→ **YOUR TASK**
Would you copy the full listing that follows without changing a thing?

→ **DATASET SECTION**
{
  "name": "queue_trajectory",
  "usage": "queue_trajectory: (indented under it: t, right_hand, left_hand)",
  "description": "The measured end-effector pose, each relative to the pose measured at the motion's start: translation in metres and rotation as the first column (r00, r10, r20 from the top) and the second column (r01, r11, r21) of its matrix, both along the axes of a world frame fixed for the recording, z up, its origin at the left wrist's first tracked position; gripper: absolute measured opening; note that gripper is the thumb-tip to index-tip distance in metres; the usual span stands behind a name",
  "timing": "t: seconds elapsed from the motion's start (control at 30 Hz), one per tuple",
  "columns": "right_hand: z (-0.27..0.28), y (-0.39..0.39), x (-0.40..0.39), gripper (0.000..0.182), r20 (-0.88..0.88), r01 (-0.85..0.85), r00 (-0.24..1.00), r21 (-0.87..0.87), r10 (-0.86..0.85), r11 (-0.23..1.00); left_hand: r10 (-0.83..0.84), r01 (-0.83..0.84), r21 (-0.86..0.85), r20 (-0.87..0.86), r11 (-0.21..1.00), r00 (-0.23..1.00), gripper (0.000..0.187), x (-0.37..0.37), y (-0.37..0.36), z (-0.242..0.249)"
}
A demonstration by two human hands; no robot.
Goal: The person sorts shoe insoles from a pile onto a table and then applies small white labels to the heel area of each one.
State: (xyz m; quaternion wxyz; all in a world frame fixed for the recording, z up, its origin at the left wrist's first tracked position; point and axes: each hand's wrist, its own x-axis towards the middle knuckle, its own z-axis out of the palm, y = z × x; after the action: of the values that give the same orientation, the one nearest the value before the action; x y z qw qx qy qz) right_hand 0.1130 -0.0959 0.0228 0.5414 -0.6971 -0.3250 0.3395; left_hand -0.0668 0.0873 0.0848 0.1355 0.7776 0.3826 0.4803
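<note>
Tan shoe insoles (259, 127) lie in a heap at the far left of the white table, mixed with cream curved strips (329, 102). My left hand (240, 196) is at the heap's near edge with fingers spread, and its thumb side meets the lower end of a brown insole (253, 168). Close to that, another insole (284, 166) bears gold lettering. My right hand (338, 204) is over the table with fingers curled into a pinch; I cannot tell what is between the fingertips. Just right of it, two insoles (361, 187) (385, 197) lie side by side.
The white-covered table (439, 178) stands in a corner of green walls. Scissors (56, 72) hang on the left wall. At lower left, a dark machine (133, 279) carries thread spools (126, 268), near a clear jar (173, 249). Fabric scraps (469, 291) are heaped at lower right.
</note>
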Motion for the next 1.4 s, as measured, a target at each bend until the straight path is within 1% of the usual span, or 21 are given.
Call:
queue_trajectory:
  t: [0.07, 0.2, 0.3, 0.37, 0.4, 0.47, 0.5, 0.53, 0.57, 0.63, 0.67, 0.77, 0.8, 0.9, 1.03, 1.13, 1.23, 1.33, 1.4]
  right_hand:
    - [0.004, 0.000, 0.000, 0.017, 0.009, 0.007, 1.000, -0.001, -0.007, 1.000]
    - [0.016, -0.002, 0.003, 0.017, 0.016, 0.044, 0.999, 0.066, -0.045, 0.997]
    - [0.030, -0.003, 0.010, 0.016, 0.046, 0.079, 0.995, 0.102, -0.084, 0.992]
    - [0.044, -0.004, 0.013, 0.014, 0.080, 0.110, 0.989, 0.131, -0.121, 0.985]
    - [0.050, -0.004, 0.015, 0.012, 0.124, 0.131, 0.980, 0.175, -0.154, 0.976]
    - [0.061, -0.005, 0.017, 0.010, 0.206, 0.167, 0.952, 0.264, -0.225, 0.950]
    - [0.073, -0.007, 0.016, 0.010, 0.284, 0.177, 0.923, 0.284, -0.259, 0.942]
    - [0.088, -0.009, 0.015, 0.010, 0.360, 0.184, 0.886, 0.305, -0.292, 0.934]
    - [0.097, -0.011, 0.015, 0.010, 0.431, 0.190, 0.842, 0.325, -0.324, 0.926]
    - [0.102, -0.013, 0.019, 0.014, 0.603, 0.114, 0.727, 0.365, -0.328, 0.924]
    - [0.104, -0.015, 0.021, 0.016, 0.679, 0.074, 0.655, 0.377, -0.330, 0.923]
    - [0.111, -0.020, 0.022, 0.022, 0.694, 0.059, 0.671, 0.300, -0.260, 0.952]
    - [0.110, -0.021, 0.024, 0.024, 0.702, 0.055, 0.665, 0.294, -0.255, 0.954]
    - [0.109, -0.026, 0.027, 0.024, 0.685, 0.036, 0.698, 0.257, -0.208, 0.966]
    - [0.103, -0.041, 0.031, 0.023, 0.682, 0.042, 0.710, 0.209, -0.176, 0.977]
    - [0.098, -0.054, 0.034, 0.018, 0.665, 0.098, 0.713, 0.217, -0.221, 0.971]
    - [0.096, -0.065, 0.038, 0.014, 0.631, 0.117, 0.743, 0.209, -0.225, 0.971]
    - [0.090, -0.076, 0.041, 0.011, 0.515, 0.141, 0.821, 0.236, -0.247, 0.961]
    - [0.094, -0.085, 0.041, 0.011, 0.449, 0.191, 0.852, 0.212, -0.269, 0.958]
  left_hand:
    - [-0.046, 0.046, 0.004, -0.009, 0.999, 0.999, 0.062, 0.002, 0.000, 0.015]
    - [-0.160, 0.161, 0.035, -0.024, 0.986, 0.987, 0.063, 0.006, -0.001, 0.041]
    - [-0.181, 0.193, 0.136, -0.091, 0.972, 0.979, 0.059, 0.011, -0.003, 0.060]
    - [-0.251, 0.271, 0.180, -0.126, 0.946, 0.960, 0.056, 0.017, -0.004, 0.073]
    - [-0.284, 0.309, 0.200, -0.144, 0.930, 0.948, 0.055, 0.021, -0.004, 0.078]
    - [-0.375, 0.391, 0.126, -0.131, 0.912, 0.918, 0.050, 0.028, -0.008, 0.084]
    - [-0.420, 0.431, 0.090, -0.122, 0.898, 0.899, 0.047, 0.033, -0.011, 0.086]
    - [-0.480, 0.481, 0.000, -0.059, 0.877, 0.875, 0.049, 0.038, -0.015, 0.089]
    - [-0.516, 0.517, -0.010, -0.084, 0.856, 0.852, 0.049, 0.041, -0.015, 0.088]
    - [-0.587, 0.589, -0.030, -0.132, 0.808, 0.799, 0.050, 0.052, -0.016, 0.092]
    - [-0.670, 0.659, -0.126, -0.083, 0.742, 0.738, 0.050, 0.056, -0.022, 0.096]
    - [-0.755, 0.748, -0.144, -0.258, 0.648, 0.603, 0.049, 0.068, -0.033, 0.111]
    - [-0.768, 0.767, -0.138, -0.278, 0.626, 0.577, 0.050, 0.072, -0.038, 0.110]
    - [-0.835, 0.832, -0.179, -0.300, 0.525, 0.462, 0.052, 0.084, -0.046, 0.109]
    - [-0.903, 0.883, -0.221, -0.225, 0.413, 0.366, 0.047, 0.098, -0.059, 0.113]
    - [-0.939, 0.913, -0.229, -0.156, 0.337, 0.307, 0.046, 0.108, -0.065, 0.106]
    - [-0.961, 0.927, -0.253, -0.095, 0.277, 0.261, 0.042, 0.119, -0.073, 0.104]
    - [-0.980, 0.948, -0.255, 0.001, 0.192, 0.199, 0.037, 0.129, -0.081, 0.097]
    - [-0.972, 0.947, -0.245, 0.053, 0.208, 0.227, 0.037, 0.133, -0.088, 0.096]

→ **EXERCISE RESULT**
{
  "name": "queue_trajectory",
  "usage": "queue_trajectory: (indented under it: t, right_hand, left_hand)",
  "description": "The measured end-effector pose, each relative to the pose measured at the motion's start: translation in metres and rotation as the first column (r00, r10, r20 from the top) and the second column (r01, r11, r21) of its matrix, both along the axes of a world frame fixed for the recording, z up, its origin at the left wrist's first tracked position; gripper: absolute measured opening; note that gripper is the thumb-tip to index-tip distance in metres; the usual span stands behind a name",
  "timing": "t: seconds elapsed from the motion's start (control at 30 Hz), one per tuple",
  "columns": "right_hand: z (-0.27..0.28), y (-0.39..0.39), x (-0.40..0.39), gripper (0.000..0.182), r20 (-0.88..0.88), r01 (-0.85..0.85), r00 (-0.24..1.00), r21 (-0.87..0.87), r10 (-0.86..0.85), r11 (-0.23..1.00); left_hand: r10 (-0.83..0.84), r01 (-0.83..0.84), r21 (-0.86..0.85), r20 (-0.87..0.86), r11 (-0.21..1.00), r00 (-0.23..1.00), gripper (0.000..0.187), x (-0.37..0.37), y (-0.37..0.36), z (-0.242..0.249)"
}
A demonstration by two human hands; no robot.
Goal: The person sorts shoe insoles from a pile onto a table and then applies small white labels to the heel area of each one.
State: (xyz m; quaternion wxyz; all in a world frame fixed for the recording, z up, its origin at the left wrist's first tracked position; point and axes: each hand's wrist, its own x-axis towards the middle knuckle, its own z-axis out of the palm, y = z × x; after the action: of the values that give the same orientation, the one nearest the value before the action; x y z qw qx qy qz) right_hand 0.1130 -0.0959 0.0228 0.5414 -0.6971 -0.3250 0.3395; left_hand -0.0668 0.0873 0.0848 0.1355 0.7776 0.3826 0.4803
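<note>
Tan shoe insoles (259, 127) lie in a heap at the far left of the white table, mixed with cream curved strips (329, 102). My left hand (240, 196) is at the heap's near edge with fingers spread, and its thumb side meets the lower end of a brown insole (253, 168). Close to that, another insole (284, 166) bears gold lettering. My right hand (338, 204) is over the table with fingers curled into a pinch; I cannot tell what is between the fingertips. Just right of it, two insoles (361, 187) (385, 197) lie side by side.
The white-covered table (439, 178) stands in a corner of green walls. Scissors (56, 72) hang on the left wall. At lower left, a dark machine (133, 279) carries thread spools (126, 268), near a clear jar (173, 249). Fabric scraps (469, 291) are heaped at lower right.
</note>
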Motion for the next 1.4 s, as measured, a target at each bend until the straight path is within 1% of the usual span, or 21 are given.
Call:
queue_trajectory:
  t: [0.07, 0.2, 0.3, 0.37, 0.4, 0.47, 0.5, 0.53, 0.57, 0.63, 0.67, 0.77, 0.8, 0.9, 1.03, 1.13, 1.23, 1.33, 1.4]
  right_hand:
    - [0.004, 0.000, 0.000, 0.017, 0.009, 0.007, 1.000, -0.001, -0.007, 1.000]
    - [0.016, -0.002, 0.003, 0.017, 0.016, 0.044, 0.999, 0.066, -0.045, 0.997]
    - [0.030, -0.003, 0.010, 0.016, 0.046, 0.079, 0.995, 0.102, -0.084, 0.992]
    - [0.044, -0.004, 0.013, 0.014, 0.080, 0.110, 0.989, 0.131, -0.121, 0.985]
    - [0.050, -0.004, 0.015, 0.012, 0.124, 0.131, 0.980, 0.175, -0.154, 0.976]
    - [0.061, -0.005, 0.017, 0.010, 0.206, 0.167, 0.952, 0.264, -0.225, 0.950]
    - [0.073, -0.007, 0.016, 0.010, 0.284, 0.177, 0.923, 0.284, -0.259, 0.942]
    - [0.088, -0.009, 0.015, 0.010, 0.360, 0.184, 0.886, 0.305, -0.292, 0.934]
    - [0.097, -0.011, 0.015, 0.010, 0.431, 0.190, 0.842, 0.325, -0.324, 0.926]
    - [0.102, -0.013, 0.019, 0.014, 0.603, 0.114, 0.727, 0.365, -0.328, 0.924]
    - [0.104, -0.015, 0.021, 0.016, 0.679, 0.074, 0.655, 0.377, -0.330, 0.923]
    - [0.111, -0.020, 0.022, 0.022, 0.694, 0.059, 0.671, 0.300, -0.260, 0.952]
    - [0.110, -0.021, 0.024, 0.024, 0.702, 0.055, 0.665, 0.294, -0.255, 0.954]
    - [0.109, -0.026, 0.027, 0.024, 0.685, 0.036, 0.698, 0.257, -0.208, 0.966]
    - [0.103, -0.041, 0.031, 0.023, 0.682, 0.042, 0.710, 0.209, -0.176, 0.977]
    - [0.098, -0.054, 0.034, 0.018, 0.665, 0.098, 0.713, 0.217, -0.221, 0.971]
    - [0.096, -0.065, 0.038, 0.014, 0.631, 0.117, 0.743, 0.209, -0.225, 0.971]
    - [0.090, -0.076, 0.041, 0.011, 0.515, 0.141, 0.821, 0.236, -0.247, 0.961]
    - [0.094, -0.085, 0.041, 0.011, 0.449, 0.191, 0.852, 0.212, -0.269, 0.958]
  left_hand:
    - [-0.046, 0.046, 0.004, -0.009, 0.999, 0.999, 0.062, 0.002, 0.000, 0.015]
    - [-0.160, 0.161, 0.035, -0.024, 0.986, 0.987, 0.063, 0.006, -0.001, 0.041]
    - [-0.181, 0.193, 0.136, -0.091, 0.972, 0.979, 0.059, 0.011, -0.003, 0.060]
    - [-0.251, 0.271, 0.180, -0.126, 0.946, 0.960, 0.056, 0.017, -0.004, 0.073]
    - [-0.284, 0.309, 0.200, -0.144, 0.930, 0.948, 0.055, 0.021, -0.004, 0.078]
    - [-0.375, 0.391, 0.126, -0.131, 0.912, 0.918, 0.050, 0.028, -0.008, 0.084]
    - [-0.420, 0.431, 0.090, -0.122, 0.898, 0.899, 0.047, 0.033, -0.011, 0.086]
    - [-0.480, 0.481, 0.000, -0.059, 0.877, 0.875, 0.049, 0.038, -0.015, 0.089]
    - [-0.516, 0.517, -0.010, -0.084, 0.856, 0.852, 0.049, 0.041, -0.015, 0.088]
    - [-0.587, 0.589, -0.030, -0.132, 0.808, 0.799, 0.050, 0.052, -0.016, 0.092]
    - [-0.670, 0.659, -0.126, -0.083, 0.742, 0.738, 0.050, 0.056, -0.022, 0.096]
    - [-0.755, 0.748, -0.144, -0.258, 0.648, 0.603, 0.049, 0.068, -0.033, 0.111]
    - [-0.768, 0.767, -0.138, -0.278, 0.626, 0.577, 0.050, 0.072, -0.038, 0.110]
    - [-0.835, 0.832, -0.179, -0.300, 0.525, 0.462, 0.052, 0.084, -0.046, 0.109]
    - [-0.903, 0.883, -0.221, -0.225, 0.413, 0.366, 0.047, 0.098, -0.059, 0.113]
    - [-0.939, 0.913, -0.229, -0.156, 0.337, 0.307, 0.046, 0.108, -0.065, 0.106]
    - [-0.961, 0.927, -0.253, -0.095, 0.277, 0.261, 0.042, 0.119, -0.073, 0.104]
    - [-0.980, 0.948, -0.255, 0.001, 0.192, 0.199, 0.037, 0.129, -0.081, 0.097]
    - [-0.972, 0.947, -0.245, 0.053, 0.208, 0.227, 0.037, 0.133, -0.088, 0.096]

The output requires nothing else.